YOUR INSTRUCTIONS:
All lines in the data that hold the word "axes" need copying.

───── RECORDS FOR THE EXERCISE ─────

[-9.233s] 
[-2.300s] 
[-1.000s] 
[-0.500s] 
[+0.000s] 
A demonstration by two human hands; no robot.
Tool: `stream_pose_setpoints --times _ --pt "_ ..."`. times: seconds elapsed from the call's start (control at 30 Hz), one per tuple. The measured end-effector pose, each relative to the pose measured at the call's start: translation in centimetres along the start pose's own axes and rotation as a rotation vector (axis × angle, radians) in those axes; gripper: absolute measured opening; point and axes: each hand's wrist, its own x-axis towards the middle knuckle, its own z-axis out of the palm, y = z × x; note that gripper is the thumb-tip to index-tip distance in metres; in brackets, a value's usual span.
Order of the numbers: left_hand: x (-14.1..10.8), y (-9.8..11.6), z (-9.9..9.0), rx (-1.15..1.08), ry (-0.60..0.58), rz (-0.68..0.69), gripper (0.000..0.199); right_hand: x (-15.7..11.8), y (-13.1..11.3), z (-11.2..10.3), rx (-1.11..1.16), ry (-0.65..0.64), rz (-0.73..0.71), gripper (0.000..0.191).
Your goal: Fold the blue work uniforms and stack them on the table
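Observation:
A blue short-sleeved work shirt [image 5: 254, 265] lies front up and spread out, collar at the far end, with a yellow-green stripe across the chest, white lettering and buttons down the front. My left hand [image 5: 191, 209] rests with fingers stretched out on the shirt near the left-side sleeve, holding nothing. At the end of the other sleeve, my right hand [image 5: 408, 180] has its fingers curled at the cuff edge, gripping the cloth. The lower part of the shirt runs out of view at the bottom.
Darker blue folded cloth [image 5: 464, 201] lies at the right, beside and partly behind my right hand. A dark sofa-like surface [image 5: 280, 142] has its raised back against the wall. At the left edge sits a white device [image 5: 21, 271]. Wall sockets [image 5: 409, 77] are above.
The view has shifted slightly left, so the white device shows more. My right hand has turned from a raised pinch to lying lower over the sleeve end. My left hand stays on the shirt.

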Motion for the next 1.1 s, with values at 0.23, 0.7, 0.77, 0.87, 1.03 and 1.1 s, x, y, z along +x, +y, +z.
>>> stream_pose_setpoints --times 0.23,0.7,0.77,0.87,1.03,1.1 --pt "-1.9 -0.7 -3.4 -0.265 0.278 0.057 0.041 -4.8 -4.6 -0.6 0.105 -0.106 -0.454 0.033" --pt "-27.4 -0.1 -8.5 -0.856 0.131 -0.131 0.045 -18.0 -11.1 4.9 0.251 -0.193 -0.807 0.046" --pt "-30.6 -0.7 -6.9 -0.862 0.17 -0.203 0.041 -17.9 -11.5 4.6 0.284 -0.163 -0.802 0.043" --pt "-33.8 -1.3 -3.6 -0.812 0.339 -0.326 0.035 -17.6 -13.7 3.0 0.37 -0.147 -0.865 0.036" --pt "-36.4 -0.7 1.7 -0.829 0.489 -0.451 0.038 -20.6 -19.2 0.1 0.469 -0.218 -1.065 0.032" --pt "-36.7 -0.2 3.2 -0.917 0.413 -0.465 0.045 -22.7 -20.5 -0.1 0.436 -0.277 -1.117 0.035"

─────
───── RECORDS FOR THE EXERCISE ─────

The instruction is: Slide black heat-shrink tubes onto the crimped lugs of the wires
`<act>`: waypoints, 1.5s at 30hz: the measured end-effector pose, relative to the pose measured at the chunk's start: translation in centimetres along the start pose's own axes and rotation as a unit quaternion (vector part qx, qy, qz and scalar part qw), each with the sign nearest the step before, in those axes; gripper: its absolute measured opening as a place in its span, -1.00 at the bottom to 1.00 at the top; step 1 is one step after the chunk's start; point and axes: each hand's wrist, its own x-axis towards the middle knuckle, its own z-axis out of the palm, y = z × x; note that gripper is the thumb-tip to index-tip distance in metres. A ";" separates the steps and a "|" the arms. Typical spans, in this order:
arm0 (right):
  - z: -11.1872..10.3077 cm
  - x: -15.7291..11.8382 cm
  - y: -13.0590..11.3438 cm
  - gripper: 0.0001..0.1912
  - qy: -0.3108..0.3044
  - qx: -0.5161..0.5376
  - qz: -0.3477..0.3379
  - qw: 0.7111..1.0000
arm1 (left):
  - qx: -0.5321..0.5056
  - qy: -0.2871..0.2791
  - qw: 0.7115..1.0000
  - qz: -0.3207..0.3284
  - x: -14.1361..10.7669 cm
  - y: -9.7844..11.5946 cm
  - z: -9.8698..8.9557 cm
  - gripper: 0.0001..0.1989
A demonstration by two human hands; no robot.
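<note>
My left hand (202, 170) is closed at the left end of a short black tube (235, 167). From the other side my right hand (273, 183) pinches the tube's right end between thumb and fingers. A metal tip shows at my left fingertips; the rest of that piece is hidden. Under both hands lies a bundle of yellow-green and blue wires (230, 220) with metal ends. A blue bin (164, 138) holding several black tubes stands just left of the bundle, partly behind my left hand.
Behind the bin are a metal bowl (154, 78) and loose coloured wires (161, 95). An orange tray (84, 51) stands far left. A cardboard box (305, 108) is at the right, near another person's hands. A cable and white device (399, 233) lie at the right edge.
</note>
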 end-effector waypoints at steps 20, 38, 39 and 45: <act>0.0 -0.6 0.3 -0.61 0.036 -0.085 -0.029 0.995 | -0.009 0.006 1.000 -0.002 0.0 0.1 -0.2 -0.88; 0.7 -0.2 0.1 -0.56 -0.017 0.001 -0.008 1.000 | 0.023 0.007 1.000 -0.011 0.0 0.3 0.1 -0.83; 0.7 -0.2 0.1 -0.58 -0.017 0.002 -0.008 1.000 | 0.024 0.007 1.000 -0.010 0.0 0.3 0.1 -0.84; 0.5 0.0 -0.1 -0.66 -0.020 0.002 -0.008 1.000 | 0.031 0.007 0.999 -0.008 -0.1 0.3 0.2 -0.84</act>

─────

SOLUTION FOR THIS TASK:
Tool: `stream_pose_setpoints --times _ --pt "_ ..."`. times: seconds elapsed from the call's start (control at 30 Hz), one per tuple. The measured end-effector pose, each relative to the pose measured at the call's start: translation in centimetres along the start pose's own axes and rotation as a rotation vector (axis × angle, radians) in those axes; gripper: absolute measured opening; point and axes: each hand's wrist, its own x-axis towards the middle knuckle, its own z-axis out of the palm, y = z × x; note that gripper is the thumb-tip to index-tip distance in metres; in brackets, a value's usual span.
`<act>`: waypoints, 1.5s at 30hz: the measured end-effector pose, relative to the pose measured at the chunk's start: translation in centimetres along the start pose's own axes and rotation as a unit quaternion (vector part qx, qy, qz and scalar part qw), each with the sign nearest the step before, in those axes; gripper: its absolute measured opening as a place in its span, -1.00 at the bottom to 1.00 at the top; step 1 is one step after the chunk's start; point and axes: each hand's wrist, its own x-axis towards the middle knuckle, its own z-axis out of the palm, y = z × x; note that gripper is the thumb-tip to index-tip distance in metres. A ";" separates the steps and a "|" the arms. Typical spans, in this order:

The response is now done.